Hopefully documenting your incoming asks is as straightforward as auditing your team’s tickets, but it’s pretty common for some of the most important asks to be undocumented. What I’ve found effective is to blend existing planning artifacts (typically quarterly/annual plans) and your tickets into a list, and then test it against your most important stakeholders. Keep asking “Does this seem like the right list of asks?” to folks that routinely have dependencies on your team, and it’ll turn into a fairly accurate artifact.
From there, you have to pick the guiding principles you’ll use for selecting tasks. How you’ll do that will depend on your team and company, infrastructure teams will pick different guides than product teams, but likely they’ll be grounded in your company’s top-level plans and intersected with your team’s mission. (The most controversial guides tend to be statements about the value of current work versus future work, for example doing investment work today that will pay off in two years but limit value in the short term. One technique I’ve found useful for this particular scenario is specifying quotas for both immediate and long-term work.)
The last step is sitting down with your team and applying your guiding principles to the universe of incoming asks and finding the subset to prioritize. You’ll continuously get more requests to do work, so it’s important that this process is lightweight enough that you can rerun it periodically.
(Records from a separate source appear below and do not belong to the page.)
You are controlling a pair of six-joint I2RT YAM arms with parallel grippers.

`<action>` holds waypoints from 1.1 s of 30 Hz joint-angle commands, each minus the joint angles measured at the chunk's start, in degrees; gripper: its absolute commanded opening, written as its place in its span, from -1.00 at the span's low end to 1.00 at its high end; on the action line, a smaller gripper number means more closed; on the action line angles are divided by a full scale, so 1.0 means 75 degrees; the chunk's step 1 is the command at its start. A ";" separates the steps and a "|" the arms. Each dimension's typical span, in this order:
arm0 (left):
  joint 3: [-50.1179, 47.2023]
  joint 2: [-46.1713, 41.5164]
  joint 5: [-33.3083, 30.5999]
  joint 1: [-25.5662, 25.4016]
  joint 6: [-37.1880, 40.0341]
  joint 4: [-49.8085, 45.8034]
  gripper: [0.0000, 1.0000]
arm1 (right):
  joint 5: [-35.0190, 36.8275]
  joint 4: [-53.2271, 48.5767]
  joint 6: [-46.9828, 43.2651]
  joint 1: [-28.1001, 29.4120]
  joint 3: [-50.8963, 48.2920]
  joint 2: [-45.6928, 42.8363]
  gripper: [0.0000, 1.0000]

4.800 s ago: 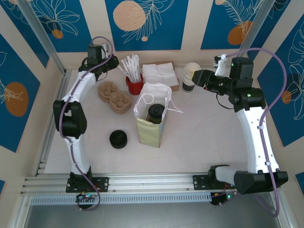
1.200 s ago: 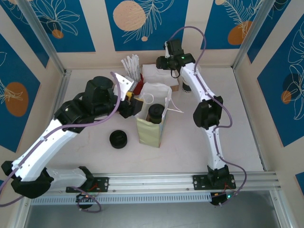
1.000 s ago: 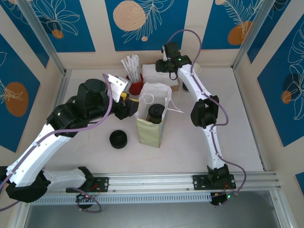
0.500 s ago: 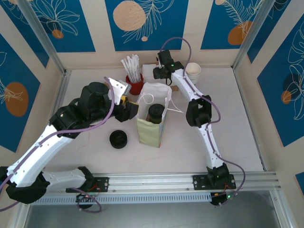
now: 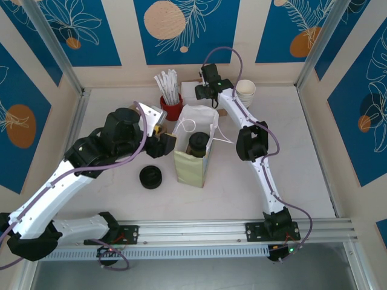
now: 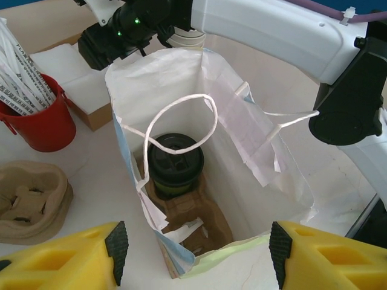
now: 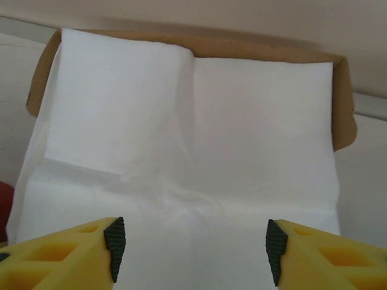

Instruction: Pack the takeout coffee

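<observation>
The takeout coffee (image 5: 198, 144), a black-lidded cup with olive-green sides, stands inside the open white paper bag (image 5: 188, 166) in mid-table. In the left wrist view the coffee (image 6: 175, 164) sits in a brown pulp carrier (image 6: 202, 226) on the floor of the bag (image 6: 254, 151). My left gripper (image 5: 168, 142) is beside the bag's left side. Seen from its wrist, the left gripper (image 6: 196, 254) is open, its pads wide of the bag's near end and holding nothing. My right gripper (image 5: 203, 92) hangs open over the white napkins (image 7: 187, 151) at the back; the right gripper (image 7: 190, 251) is empty.
A red cup of wrapped straws (image 5: 171, 104) and a stack of white paper cups (image 5: 245, 90) stand at the back. The napkins lie in a brown cardboard tray (image 7: 342, 103). An all-black lid (image 5: 151, 176) lies left of the bag. A spare pulp carrier (image 6: 30, 196) sits by the red cup (image 6: 39, 124).
The right arm has swung left, uncovering the cup stack, and its jaws have spread wider over the napkins. The left gripper has edged nearer along the bag's left side.
</observation>
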 commanded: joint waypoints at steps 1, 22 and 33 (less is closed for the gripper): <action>-0.0050 -0.0241 -0.0194 -0.0090 -0.0123 0.0107 0.30 | 0.0335 0.0187 -0.0314 -0.0025 0.0222 0.0367 0.36; -0.0096 -0.0398 -0.0191 -0.0093 -0.0251 0.0086 0.32 | 0.0144 0.0292 -0.0519 -0.0167 0.0396 0.0954 0.64; -0.0134 -0.0411 -0.0194 -0.0097 -0.0322 0.0123 0.31 | 0.0062 0.0245 -0.0633 -0.0217 0.0373 0.1170 0.61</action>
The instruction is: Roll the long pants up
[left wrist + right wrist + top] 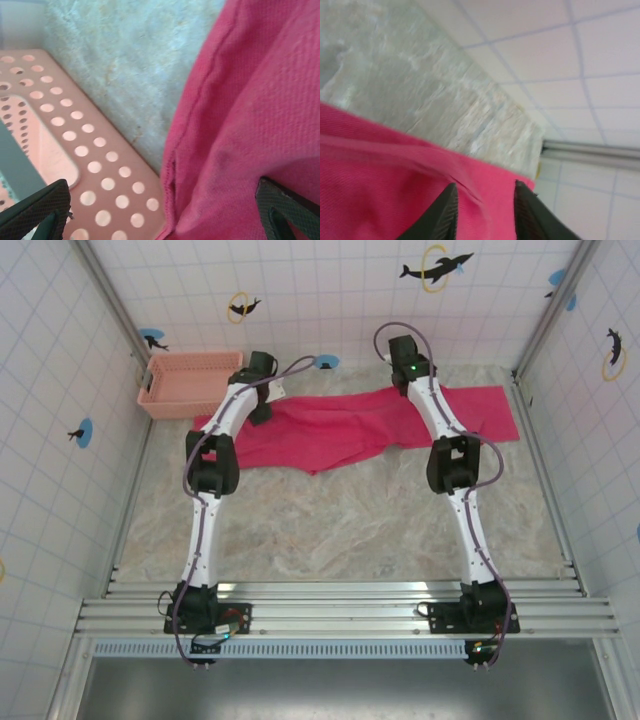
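White tiled walls with dolphin stickers all round, and a marbled tabletop underneath. So the long pants are lying across the upper middle of the overhead frame. They're bright magenta-red and spread out in one long rumpled strip, with the left end just beside the pink basket at upper left. Not rolled at all yet.

Left gripper is spread wide, with its fingers in the bottom corners of its own camera. One is over the basket's holey rim, the other over the cloth, and nothing is pinched.

Right gripper has its jaws partway apart low in its frame, right over the pants, with a raised fold running toward the gap. Can't tell if they touch it.

Wrist cams give you the weave and a stitched seam up close. Overhead the cloth just reads as flat colour, but you get the full layout.
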Motion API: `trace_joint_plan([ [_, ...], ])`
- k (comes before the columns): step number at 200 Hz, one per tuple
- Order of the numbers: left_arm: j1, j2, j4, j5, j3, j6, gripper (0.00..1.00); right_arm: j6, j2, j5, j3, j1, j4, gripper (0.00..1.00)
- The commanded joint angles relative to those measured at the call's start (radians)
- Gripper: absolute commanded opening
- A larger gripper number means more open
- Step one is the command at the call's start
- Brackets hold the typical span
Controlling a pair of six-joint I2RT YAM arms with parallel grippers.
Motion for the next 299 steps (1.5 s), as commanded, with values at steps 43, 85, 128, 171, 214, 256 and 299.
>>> trace_joint_plan([
  [43, -0.012, -0.138, 0.043, -0.271, -0.166, -0.126, 0.97, 0.249, -0.082, 0.106, 0.048, -0.061, -0.043, 0.93],
  [85, -0.01, -0.214, -0.113, -0.302, -0.235, -0.295, 0.97, 0.599, -0.242, -0.065, -0.125, -0.227, -0.306, 0.88],
  [128, -0.011, -0.24, -0.199, -0.312, -0.362, -0.438, 0.97, 0.75, -0.348, -0.24, -0.327, -0.402, -0.355, 0.83],
  [171, -0.026, -0.298, -0.186, -0.22, -0.418, -0.452, 0.97, 0.891, -0.284, -0.487, -0.347, -0.457, -0.377, 0.76],
  [214, -0.032, -0.209, -0.25, -0.18, -0.322, -0.452, 0.97, 1.015, -0.269, -0.627, -0.5, -0.421, -0.268, 0.71],
  [256, -0.037, -0.182, -0.278, -0.138, -0.274, -0.465, 0.97, 1.071, -0.296, -0.664, -0.634, -0.389, -0.17, 0.69],
  [299, -0.053, -0.172, -0.293, -0.117, -0.277, -0.474, 0.97, 1.086, -0.305, -0.679, -0.663, -0.387, -0.134, 0.57],
])
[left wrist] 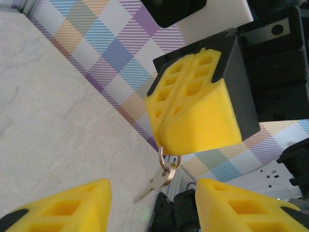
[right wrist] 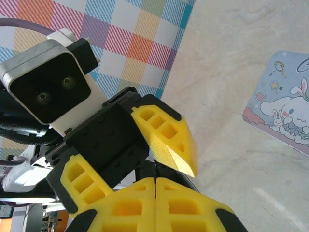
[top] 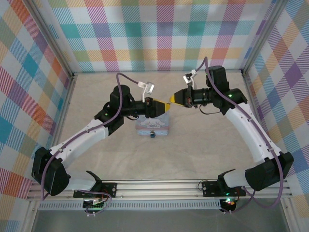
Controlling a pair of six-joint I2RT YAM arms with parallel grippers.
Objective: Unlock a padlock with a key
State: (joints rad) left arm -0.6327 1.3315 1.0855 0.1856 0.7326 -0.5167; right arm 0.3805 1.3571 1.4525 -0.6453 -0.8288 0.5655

Which, it so happens, is exactly what you should do when a stakeholder disagrees with your priorities. Understand their requests, and sit down with them to test their ask against your guiding principles and your currently prioritized work. If it’s more important than your current work, shift priorities at your next planning session. (To limit churn created by shifting priorities, it’s useful to wait for the next planning session instead of making these changes immediately. This does mean that you’ll need to be refreshing your plan at least monthly.)
If you’ve poured time into explaining both your velocity and priorities, but your perspective still isn’t resonating, then it’s fairly likely that you have a relationship problem to address. In that case, the next step isn’t investing more energy in explaining your constraints, but instead to work on how you partner with your individual stakeholders.